* _TASK PROMPT_: Every line below that holds the string "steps" should be copied out.

(Items from a dataset)
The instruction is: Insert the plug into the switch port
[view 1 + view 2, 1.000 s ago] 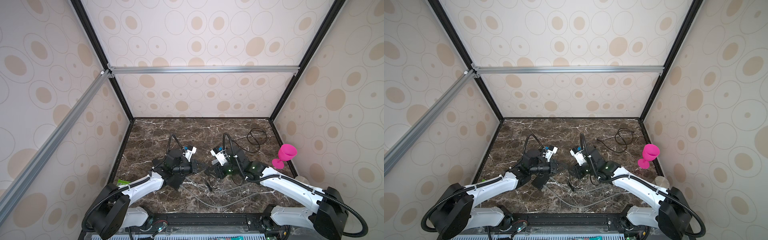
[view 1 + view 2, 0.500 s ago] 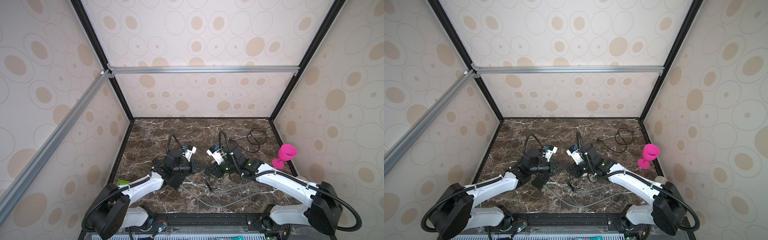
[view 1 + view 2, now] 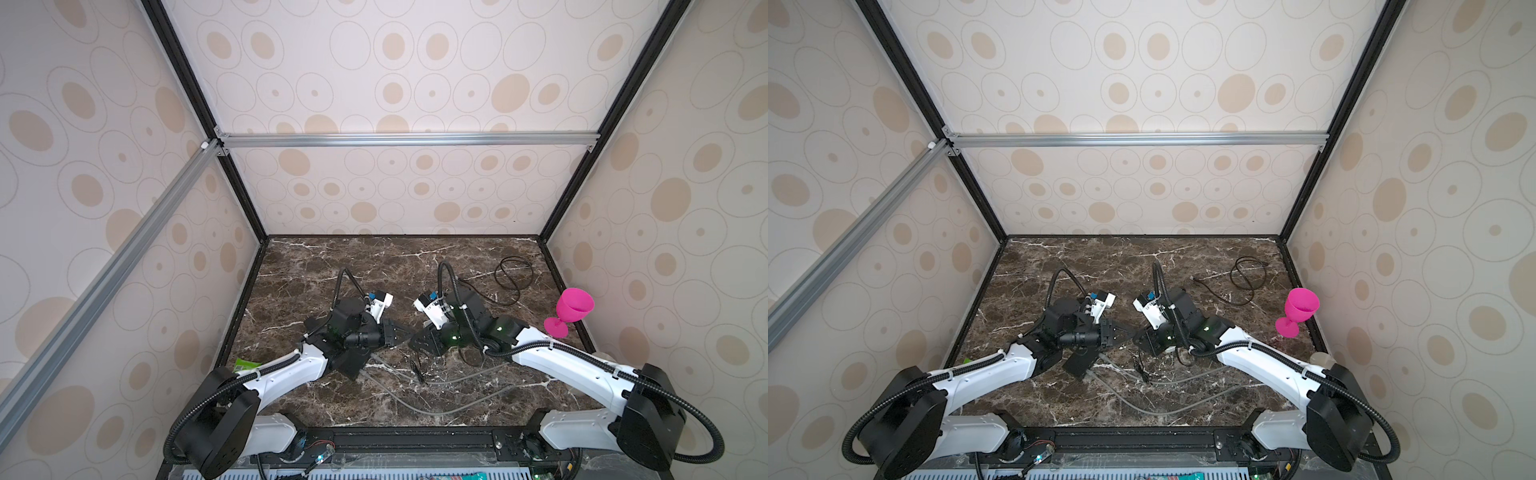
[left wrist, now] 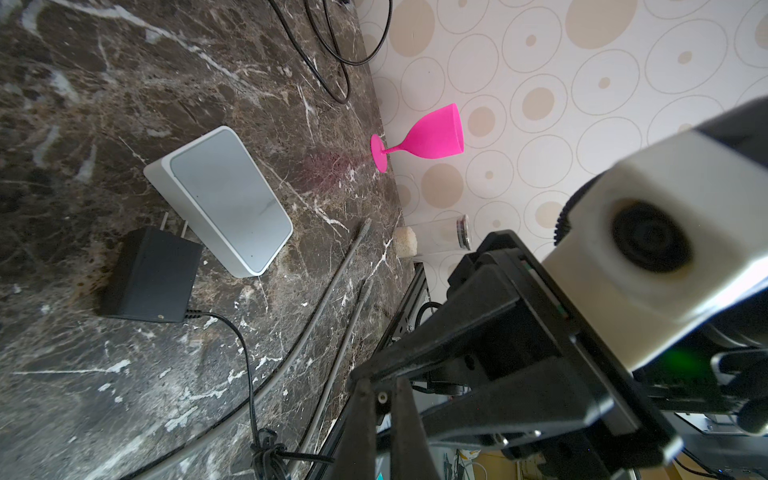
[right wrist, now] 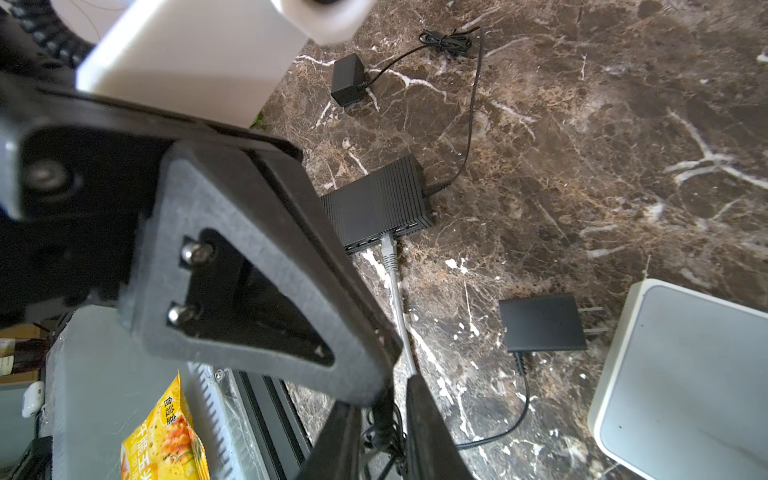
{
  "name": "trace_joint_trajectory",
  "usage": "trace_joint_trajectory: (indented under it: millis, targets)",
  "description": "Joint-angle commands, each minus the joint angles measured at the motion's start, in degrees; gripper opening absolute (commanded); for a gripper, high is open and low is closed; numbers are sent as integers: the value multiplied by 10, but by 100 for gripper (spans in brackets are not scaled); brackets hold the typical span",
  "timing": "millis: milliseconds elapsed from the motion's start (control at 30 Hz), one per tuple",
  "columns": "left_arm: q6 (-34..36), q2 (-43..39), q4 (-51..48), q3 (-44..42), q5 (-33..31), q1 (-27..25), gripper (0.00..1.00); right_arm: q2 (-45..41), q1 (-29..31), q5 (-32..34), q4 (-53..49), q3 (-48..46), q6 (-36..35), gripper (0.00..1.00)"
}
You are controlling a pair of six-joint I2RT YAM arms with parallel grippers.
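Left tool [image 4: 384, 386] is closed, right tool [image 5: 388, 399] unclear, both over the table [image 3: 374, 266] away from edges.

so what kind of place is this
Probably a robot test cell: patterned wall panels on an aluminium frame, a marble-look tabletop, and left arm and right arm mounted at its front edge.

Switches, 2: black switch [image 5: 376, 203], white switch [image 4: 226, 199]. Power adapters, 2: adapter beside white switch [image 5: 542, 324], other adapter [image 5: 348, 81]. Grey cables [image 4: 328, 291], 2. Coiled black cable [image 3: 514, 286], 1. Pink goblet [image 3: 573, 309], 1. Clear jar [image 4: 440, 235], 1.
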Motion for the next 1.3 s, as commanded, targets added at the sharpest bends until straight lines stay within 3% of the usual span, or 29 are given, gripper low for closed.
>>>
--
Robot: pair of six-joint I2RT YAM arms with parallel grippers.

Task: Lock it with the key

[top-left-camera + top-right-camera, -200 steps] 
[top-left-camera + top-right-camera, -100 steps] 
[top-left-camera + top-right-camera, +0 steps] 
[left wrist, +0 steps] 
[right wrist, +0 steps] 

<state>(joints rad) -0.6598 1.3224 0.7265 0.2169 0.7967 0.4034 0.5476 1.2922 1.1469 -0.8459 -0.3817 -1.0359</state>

* _ANSWER_:
[top-left-camera + top-right-camera, -200 steps] 
[top-left-camera + top-right-camera, -100 steps] 
[top-left-camera + top-right-camera, +0 steps] 
[left wrist, +0 steps] 
[right wrist, +0 steps] 

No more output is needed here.